A first look at coral reefs in the Vatu-i-Ra Seascape

Assessing coral reefs for cyclone damage and coral bleaching
March 11, 2016
Diving Nigali Passage in Gau
March 16, 2016

BY: Sangeeta Mangubhai

Our first dives were in and around the Vatu-i-Ra Conservation Park, which has been proposed as a conservation area by local communities from Nakorotubu District, as part of a unique partnership with local dive tourism operators and the Ra Provincial Office, supported by the Wildlife Conservation Society. We knew the eye Cyclone Winston passed over Ra, destroying up to 90 percent of people’s homes throughout the province, while churning up the sea in its path – so we were expecting some damage to the reefs.

As we headed out to our first dive site we saw Vatu-i-Ra in the distance, an island of cultural and historical importance to the village of Nasau, and home to nine species of breeding seabirds. With more than 20,000 pairs of breeding Black Noddies (Anous tenuirostris), the island is recognised as an Important Bird and Biodiversity Area. What was apparent, even at a distance was that almost all of the trees on Vatu-i-Ra Island seemed to be stripped of their leaves and very few seabirds could be seen. Without the leaves for cover, aboreal nests or chicks will not survive. We will know more next month when BirdLife International, NatureFiji-MareqetiViti and the Wildlife Conservation Society partner up, to do detailed assessments of the island and surrounding reefs.

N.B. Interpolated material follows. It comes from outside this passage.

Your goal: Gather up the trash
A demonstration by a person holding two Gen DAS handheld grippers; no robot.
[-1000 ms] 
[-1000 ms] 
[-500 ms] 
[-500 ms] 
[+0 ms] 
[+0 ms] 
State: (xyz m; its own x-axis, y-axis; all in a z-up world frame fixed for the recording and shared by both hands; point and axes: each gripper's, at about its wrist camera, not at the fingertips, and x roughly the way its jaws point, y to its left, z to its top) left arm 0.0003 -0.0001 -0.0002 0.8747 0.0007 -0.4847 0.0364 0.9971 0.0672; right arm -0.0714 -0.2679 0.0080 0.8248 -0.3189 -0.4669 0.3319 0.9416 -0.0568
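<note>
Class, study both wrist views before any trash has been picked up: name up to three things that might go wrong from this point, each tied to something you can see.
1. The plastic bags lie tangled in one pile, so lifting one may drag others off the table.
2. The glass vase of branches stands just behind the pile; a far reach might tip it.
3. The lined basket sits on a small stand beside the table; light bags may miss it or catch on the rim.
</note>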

As I rolled back off the skiff into the water for my first dive, I was dreading what was below the surface. As I opened my eyes and descended down to 20 meters, I was surprised by the condition of the reef. While there were broken branching and plating corals, and larger coral heads that had fallen over in the storm surge, the majority of the reef, for most part, was intact. Hard corals which are critical for building coral reefs and for providing a home and shelter for small fish and invertebrates, were still abundant at all depths including in the shallows. In fact the cyclone seemed to have churned up the water, and fish schools with thriving on abundance of plankton (small microscopic animals) in the water column.

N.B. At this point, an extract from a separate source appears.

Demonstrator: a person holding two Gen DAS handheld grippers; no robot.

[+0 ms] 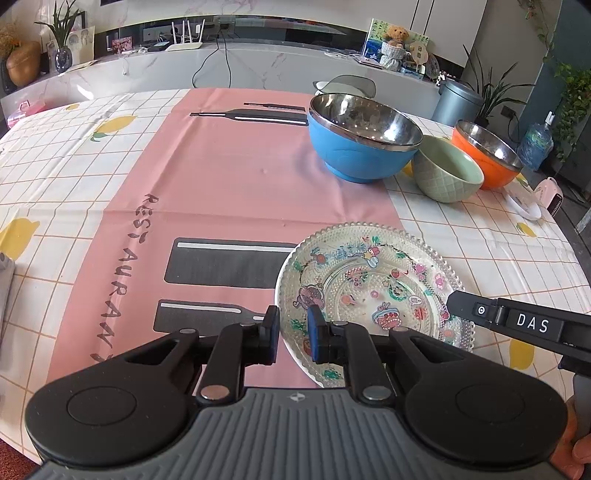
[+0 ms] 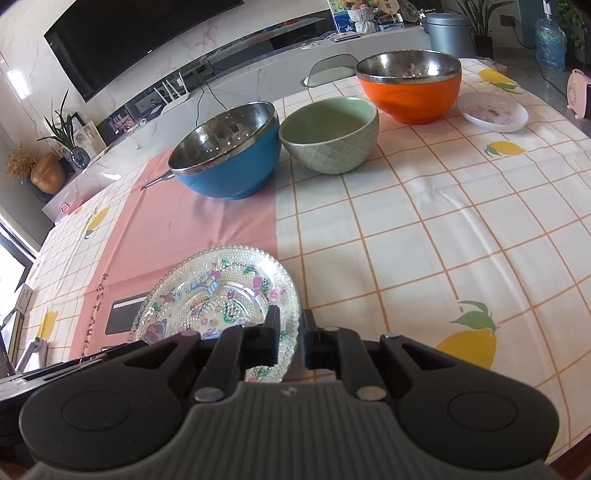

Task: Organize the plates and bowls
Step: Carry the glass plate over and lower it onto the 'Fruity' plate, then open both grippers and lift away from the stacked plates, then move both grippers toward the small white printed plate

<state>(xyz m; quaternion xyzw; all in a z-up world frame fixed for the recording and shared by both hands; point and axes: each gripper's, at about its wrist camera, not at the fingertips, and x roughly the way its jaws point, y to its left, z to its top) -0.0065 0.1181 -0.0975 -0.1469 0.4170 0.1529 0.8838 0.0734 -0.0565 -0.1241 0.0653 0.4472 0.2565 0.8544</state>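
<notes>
I have both grippers pinching the glass plate rim: left gripper on the near-left edge, right gripper on the opposite side, jaws narrow. The plate sits low over the tablecloth. Beyond stand 3 bowls. Next I judge: carry it level, matching both hands.

Home living/dining rm: wall TV, router, houseplant, lemon-print tablecloth.
</notes>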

What was missing though, were the beautiful colourful soft corals and sea fans that Fiji is well-known for, and for which divers travel across the world to visit. Wind and wave action had uprooted both soft coral and sea fans, leaving behind bare scoured rock surfaces. Within two weeks of the cyclone, these areas were already covered in a fine layer of green turf algae.

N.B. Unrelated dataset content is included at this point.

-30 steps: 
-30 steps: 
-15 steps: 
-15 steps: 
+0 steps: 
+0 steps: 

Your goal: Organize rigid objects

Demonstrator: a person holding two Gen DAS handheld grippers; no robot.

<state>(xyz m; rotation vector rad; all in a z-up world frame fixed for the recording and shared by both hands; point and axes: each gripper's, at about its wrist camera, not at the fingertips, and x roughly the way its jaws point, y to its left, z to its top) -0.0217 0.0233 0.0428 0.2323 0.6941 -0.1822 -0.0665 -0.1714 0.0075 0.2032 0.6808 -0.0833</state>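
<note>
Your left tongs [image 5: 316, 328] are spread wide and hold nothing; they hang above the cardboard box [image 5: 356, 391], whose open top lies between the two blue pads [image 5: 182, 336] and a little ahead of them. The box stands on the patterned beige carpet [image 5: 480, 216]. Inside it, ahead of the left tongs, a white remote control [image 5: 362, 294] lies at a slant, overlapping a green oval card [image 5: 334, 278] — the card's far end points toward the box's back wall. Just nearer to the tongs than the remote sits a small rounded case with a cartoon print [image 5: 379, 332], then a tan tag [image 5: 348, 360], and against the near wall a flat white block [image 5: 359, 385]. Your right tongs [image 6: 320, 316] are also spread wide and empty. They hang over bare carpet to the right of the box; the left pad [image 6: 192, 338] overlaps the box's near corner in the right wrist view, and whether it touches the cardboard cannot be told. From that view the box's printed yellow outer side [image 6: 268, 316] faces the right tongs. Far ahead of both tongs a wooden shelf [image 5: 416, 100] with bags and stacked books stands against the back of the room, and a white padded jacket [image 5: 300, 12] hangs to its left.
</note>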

However, as long as there are enough herbivorous fish in the water, over time this layer of turf algae will be mown down (eaten) by these fish, and the hard and soft corals that survived will spawn and produce larvae that will settle and recruit back onto the reefs. Disturbances such as cyclones can actually be good for reefs, as it opens up spaces and can allow new species to settle, provided the damage is not catastrophic. I am relieved to see that the damage to the Vatu-i-Ra Conservation Park and surrounding reefs is not catastrophic, and those reefs will continue to thrive and remaining productive. If well protected, the conservation park may provide a refuge for coral and reef fish species, and help reseed adjacent reefs.